Turtle Season on Banderas Bay, Mexico
August 30, 2016
During the summertime, you can expect to enjoy the turtle season on the beaches of Banderas Bay to continue the life cycle in the place where they were born.
Between July and December, you can see several of these ocean-friendly creatures coming back to the beaches where they were hatched. Their presence has motivated the local residents of Banderas Bay to create campaigns to protect the life of the native sea turtles.
These sea turtle conservation initiatives can be found on many beaches in Banderas Bay, and they encourage locals and tourists to learn about and appreciate these lovely creatures.
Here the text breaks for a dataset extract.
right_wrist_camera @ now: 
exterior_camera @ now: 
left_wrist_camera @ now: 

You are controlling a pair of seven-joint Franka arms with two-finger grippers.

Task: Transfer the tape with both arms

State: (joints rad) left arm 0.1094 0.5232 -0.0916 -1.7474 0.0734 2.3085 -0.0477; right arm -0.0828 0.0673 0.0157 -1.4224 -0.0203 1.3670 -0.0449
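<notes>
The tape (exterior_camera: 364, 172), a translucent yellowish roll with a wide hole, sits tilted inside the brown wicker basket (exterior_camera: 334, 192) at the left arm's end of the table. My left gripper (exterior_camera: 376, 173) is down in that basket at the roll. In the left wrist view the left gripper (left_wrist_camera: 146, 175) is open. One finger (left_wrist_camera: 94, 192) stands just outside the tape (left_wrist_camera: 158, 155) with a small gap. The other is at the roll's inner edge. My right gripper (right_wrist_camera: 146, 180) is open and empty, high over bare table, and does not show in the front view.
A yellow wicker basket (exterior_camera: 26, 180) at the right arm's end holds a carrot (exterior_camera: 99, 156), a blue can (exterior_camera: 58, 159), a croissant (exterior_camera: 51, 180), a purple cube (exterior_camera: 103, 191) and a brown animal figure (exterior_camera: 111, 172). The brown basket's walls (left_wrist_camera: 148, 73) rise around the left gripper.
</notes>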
Turtle Season on Banderas Bay
Initiatives to conserve the Olive Ridley sea turtle and other endangered species in Banderas Bay have been going on for over 30 years. Local Banderas Bay tour agencies, hotels and restaurants are joining forces to ensure the sea turtle and neighboring endangered species remain as viable species. This task is going to be a great journey thanks to all the excessive ocean fishing, environmental pollution, and death from natural predators that sea turtles endure year after year. However, with the help of initiatives stationed throughout Banderas Bay, local businesses hope to end the cycle of extinction for these sea turtles by providing information about them to anyone who ventures into the public.
Vacations to Banderas Bay
If you just so happen to vacation in Banderas Bay during the Sea Turtle season, you are in for a treat! At night, some of the resorts are filled with sea turtles along the shore. When these turtles are highly visible, you can expect them to be devoting countless hours to building underground nests for the next generation. And just when the environmental conditions are right, you will see these lovely creatures laying their eggs and then heading back to the ocean. The ocean will remain their home until it is time to build nests and lay eggs again.
Low Chances of Survival
Another reason the sea turtles are encountering extinction is because of their poor survival rate in the nest. While the babies are buried in the sand, they have to fend for themselves. This means that out of 1,000 sea turtles, only one might actually survive to adulthood. With poor survival rates like this, it’s no wonder the citizens of Banderas Bay have stepped in to help these creatures.
So if you are a fan of sea turtles, you will love vacationing in Banderas Bay, Mexico between July and December. If you catch the hatched turtles coming out their nests, you may be able to help them get to the ocean, which is an adventure to remember.